On the day before the biggest race of unlimited truck racer Justin Lofton’s season, he is starting to feel the pressure of what lies before him. A former NASCAR driver, Lofton is used to carrying the weight of both personal and professional stress. Yet, somehow, this day feels a bit different.
Sitting in the plush trailer his new sponsor Yokohama has parked in the swirling chaos of the Mint 400 Festival, Lofton has just completed two solid hours of signing posters and taking pictures with fans but remains as amiable and well-spoken as he ponders the challenge ahead.
Lofton goes into the Mint 400 as defending overall champion, and his Fox Shox/Yokohama Jimco-built truck proudly wears the No. 1 number plate. This is Lofton’s race, as he is also the only three-time overall champion of the historic racer. But, he placed only sixth in Thursday’s Method Wheel qualifying session. Considering the premium desert racers place on clean air, that situation is far from ideal, but he’s raring to go.
RACER: Off-road racing, for the most part, always seems to be a bit laid back. But, are you feeling the pressure for tomorrow?
Justin Lofton: There is always pressure, you know? It doesn’t matter if it’s outside pressures from sponsors, or even family and friends. You bring that with you, but like all racers you put that on yourself too. We are all afraid of failure, and that’s were a lot of pressure is. It will really set in tonight when I try to go to bed.
You think about it that much?
JL: Oh, I will lay in bed all night thinking about it.
To clarify, is it pressure or is it expectations because you have one this thing three times?
JL: Expectation turns into pressure and pressure turns into expectation. Sure, going out and having a good run is great, but I am here to win.
Why does this Mint 400 thing seem to work so well for you?
You are right. Even before the Mint my win rate here was incredibly high. There is something about the Primm Valley (where the race is held) that fits my driving style. I go out there and the mountains start talking to me and the rocks are putting out beams of light for me (laughs). It’s like at the Parker race, I just can’t do well there.
It seems that in the Trophy-Truck class, the guys at the top like Bryce Menzies and Andy McMillin have really stepped up their programs. Is that a fair assessment?
JL: Yeah, those guys have great programs with excellent funding. But you also have to have the right people and that takes time. I have always said in racing your weakest link is the person that doesn’t want to be there, but you have to make your weakest link one of your strongest people. Those guys have done a great job in the last two years amplifying their programs with the sponsors they have on board. Truthfully, Yokohama has given me that opportunity. People involved with my team have seen leaps and bounds of improvement. In the last 60 days we have raced four times already. We are on path to compete with them.

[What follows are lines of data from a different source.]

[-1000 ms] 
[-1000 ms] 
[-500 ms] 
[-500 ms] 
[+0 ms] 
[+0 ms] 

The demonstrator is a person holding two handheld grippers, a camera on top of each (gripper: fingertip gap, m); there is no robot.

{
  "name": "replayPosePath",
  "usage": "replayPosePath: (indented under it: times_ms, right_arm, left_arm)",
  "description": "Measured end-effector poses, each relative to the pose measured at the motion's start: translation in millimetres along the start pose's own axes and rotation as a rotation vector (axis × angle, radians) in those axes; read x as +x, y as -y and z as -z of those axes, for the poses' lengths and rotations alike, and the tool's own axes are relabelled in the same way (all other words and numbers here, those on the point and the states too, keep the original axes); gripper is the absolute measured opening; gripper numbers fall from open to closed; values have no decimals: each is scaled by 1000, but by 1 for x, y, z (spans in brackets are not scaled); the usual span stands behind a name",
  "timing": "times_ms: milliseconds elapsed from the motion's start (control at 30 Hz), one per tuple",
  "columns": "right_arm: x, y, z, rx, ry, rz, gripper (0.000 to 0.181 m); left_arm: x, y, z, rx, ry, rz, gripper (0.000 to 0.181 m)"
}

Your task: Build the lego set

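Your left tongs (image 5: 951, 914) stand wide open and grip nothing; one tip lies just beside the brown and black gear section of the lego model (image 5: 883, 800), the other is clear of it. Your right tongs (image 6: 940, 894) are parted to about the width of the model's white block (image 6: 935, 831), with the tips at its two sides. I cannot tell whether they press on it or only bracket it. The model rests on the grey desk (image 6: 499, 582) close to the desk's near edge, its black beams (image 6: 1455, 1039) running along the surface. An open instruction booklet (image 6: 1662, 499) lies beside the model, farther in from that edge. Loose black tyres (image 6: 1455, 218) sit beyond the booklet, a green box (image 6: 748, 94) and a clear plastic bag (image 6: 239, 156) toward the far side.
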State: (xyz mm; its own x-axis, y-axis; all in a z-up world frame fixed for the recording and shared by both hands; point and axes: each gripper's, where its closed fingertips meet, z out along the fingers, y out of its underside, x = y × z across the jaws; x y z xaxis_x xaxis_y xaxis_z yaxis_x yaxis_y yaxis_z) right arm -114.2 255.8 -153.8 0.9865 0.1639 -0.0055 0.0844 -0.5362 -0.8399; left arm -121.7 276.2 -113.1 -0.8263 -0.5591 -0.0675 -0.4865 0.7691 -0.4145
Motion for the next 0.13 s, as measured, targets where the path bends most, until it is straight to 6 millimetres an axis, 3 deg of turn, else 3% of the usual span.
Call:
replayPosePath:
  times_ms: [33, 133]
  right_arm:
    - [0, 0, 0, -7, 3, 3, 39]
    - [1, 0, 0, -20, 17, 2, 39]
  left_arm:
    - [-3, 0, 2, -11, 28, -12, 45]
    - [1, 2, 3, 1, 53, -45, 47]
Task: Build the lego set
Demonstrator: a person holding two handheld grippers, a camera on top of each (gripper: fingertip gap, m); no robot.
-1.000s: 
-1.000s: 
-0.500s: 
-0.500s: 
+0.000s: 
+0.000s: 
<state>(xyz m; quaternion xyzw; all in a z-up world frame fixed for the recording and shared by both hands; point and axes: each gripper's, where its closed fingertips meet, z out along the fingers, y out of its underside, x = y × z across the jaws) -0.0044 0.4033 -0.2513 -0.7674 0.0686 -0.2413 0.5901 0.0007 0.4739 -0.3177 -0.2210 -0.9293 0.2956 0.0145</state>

Money is money, but you took a leap of faith this year to make the commitment to changing your tire supplier to Yokohama.
JL: Look, tires are the single most important component in desert racing. That is what Yokohama has given me, and their people have given me. To have that whole organization and that brand help me put together a better team is huge. That’s what drew me to them in the first place. It’s not just marketing, but personnel with them.
But was there a trepidation to making the switch, because we know about their recent history where they clearly didn’t live up to expectations?
JL: There was. It took about a year and a half to do this. We were going back to Baja racing, and we didn’t want to change too many things. We put the team together, and them taking a leap of faith with me was a big as me taking that leap with them.
Let’s talk a bit about equipment. Is there pressure to move to an all-wheel-drive unlimited trucks from your two-wheel-drive Jimco?
JL: I say it may be a couple of years out, but I may be eating my words soon. We don’t have an order in for one anywhere. We have two trucks, but one is really just a chassis now. To me there are not enough of them to feel threatened by them. I feel with our horsepower we can run with them.
How much does your truck have?
JL: We have 1,175 horsepower out of our Danzio engine. They have a personal interest in our program, and they are part of their team.
How important is your relationship with the Fox Shox group in this effort?
JL: They are a great brand and I am proud to have them as my main sponsor. But, again, it’s more than that. They are family. Honestly, we haven’t had the time to work with them on shock upgrades lately, and that is a constantly changing area of opportunity. We will be trying out a new shock package at San Felipe, and there is more coming after that.
So, what’s the key to winning the 2020 Mint 400 for you?
JL: I am in the prime of my career mentally and physically. The time is now. I don’t have a final game plan for tomorrow yet; that will come to me tonight. I know the right thing that has worked in the past, which was to make sure we are in position to battle at the end. I think that will work again tomorrow. We are starting sixth, but there is one guy I am really worried about.
Only one? Who is it?
JL: Actually, it is Luke McMillin. I have to stay close to him. I feel it with Luke right now. He has had a great program and he puts so much into it. On a dedication level and a focus level he might be the toughest guy out here.
The obvious final question: What would winning a fourth Mint 400 mean to you?
JL: It would be like going back to the first one. It would give me some breathing room to still be Mr. Mint 400 (laughs). But, getting Yokohama their first big overall desert win in decades would be priceless for me. I saw what finishing third in Parker meant to them. Seeing the joy in their faces would make it so special.